Because the church needs to meet youth where they are, Father Boutros proposed investing in people who can reach out to and serve beyond the confines of the parish and meet young people where they are.

Serving as a delegate of the International Union of Superior Generals, Salesian Sister Lucy Muthoni Nderi told the synod that normally the family teaches young people about love, commitment and discerning the best choices in life.

However, often this does not happen in Kenya, where she works, as many families there are affected by social and economic exclusion, exploitation and indifference. The sister is a pastoral worker for troubled or homeless children and youth in foster care.

“While the youth at risk appreciate the fact that the church in Kenya welcomes them in charitable institutions, they are also asking us to accompany their vulnerable families” and help them unleash the “caring potential” that is there but is “blocked by the inadequate system” in Kenya and by people’s wounded lives.

The church should help young people before they end up on the streets or in institutions by helping their families, Sister Nderi said.
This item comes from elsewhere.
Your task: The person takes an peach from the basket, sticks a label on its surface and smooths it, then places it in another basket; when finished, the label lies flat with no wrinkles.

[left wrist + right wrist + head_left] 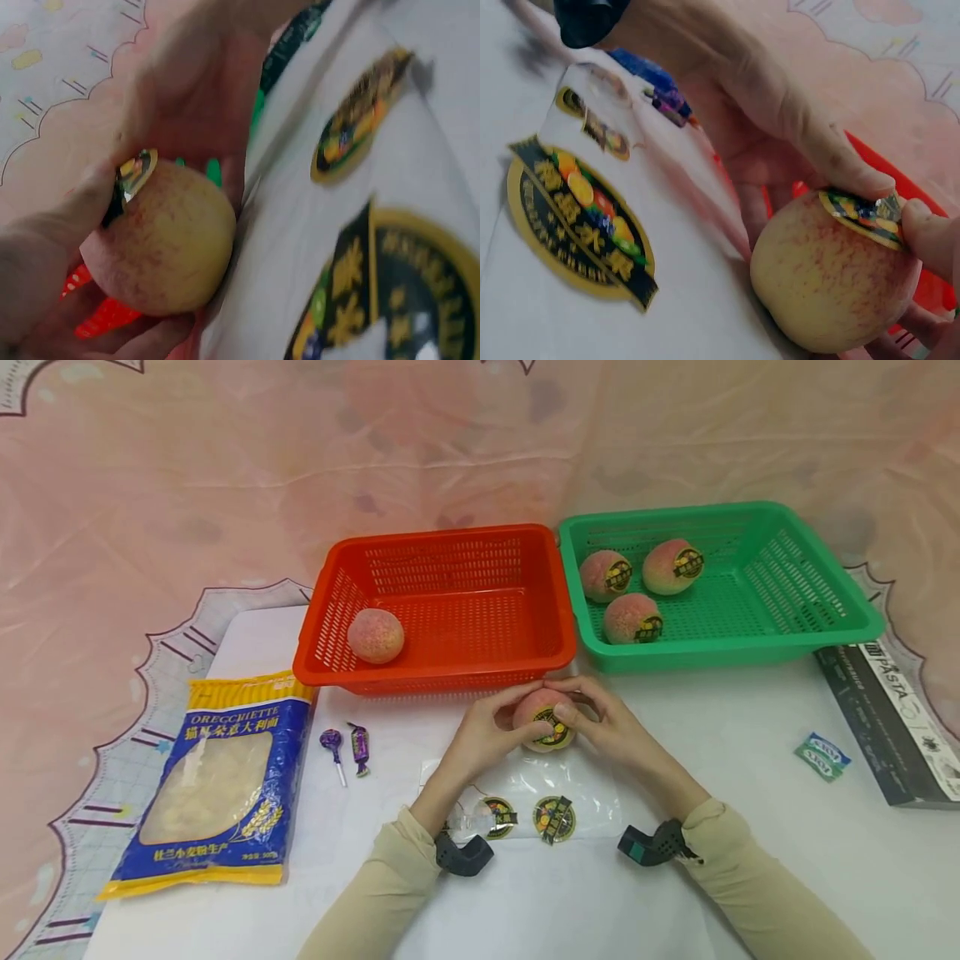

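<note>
A peach [536, 708] is held between both hands just in front of the red basket. My left hand [483, 735] curls round its left side, and my right hand [611, 727] grips it from the right. Both thumbs press on a black and gold fruit sticker [553, 731] on the peach; in the right wrist view the sticker [862, 217] lies under the thumb tips. Below the hands, a clear sticker sheet [517, 781] bears more stickers, one of them a round fruit sticker [555, 820] with a black band.
One peach without a visible sticker sits in the red basket [435, 677]. The green basket [720, 652] holds three stickered peaches. To the left lie an orecchiette bag [213, 785], a lollipop [332, 743] and a wrapped candy [360, 749]; to the right, a small packet [822, 756] and a pasta box [892, 727].
</note>
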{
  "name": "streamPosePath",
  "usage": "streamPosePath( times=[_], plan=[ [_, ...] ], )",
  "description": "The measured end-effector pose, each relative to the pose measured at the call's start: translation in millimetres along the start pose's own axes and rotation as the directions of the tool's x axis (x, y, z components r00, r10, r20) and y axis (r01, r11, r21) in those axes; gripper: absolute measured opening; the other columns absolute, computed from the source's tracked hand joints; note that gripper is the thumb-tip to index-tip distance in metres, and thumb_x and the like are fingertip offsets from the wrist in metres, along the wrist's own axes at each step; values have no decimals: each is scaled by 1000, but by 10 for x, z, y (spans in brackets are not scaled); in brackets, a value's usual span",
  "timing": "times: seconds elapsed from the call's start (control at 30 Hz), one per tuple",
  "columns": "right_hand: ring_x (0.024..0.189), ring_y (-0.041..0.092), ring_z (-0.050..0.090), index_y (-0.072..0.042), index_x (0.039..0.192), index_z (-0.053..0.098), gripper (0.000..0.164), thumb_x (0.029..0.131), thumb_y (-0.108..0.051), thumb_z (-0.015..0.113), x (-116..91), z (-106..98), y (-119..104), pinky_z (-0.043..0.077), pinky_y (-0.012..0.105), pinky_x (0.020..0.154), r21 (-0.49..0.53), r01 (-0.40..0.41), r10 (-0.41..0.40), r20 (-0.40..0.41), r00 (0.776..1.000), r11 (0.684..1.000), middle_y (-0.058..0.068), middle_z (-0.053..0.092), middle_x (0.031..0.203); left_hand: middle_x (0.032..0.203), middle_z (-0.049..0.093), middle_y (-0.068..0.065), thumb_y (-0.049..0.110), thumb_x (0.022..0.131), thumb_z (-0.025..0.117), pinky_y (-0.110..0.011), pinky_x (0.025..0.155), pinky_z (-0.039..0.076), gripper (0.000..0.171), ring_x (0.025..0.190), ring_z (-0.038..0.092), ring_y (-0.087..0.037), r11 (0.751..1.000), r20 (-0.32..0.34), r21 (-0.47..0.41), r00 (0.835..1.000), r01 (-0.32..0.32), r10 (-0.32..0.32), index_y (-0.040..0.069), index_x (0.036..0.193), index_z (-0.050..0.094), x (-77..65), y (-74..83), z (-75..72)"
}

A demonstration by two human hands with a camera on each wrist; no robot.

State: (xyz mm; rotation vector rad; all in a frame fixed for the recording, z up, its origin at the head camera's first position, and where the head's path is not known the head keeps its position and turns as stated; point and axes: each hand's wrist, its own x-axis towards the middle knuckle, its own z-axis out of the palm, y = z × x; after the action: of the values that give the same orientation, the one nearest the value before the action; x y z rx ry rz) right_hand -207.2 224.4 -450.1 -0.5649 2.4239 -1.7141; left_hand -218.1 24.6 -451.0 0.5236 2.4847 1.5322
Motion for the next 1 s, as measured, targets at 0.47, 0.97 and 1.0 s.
streamPosePath(
  times=[0.47,0.97,1.0],
  plan=[
    [125,16,34,-29,124,43,42,85,-25,57,-17,-91,20,31,48,101,-83,21,-10,129,992,996,-7,36,134,124,51,14,51,68,67,-26,88,46,61,106,54,-5,998,89,38,995,-41,38,40,124,44,11,-30,-52],
    [118,19,35,-8,126,40,52,80,-8,63,-64,-122,-199,47,37,88,-108,116,-92,204,975,987,7,35,129,125,51,13,45,71,68,-26,86,47,59,103,56,-6,999,129,-25,991,-41,44,38,124,45,13,-11,-66],
    [118,19,35,-8,126,40,52,80,-9,63,-65,-121,-219,47,37,88,-111,115,-91,202,975,987,6,36,128,125,51,11,44,71,68,-26,86,47,59,103,56,-7,998,127,-31,991,-47,50,37,125,45,13,-9,-66]
  ],
)
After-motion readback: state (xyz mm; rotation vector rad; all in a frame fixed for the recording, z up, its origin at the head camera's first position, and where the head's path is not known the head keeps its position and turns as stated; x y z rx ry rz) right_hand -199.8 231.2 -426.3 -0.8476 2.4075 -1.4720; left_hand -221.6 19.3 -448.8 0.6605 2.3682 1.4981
They must help build “small fraternal neighborhoods” where youth learn to be “co-creators of caring and fraternal local communities” that ensure people are safe, nurtured and accompanied, she added.

Vincent Paul Nneji, a young adult representing a Catholic youth organization in Nigeria, told the synod that being young in his home country “is one of the most difficult and, for some, a scary phase of life.”

The family should play a major role in forming young consciences, he said, but everyone is struggling just to survive and that has meant discerning a vocation “has become less important or a thing of chance.”

Vincent Paul Nneji

He also warned the church against taking advantage of young Catholic volunteers, who serve the church with joy, but sometimes feel they are not really part of the church, but are being “used” since “many of us have little or no means of livelihood and we have little or no choice other than to ‘depend on the scraps that fall from the master’s table.'”

“We have talents, but there is little or no platform to express (them) even as church volunteers,” Nneji said.

Matteo Severgnini, who is a member of the Communion and Liberation movement and runs a high school in Kampala, Uganda, told the synod it is impossible to warn youth against every danger and risk they may face in life.

Young people need an education for their “hearts” so that they can recognize what is true, good and beautiful, and what will lead them to a full life, not being fooled by false idols, he said.

Adults need to have the loving, trusting and reassuring attitude and approach parents have when their young toddler learns to walk and falls.
Young people will “fall” in life by making mistakes, he said, and they need adults who are “open to listening and dialogue, ready to welcome them and therefore are not frightened” by their errors. This attitude of “be not afraid” helps youth get back up, walk and hope again, he said.

Chinese Sister Chaoying Cheng, who is studying theology at the Mater Ecclesiae Missionary College near Rome, told the synod that older people should approach the young “with an open and magnanimous heart” and help them with discernment.

Elders can influence young people with their love, good works and prayers, urging them to “not be afraid” because Jesus will always be with them, too, she said.

Speaking to older participants, she said, “I beg you not to make decisions for young people; don’t mold them according to your models and don’t do everything for them. Believe in young people” and help them be who God wants them to be, she said.

Joseph Cao Huu Minh Tri, a young Vietnamese worker who is part of Saigon’s Catholic Youth Ministry, told the synod that young people need help interpreting the things they are passionate about in the light of faith so they know if it is “appropriate for us or not.”

He called for “practical and helpful guidelines for accompanying young people in the process of vocational discernment, particularly to realize and live with the true passion in daily life,” that is, in a way inspired by Christ’s passion.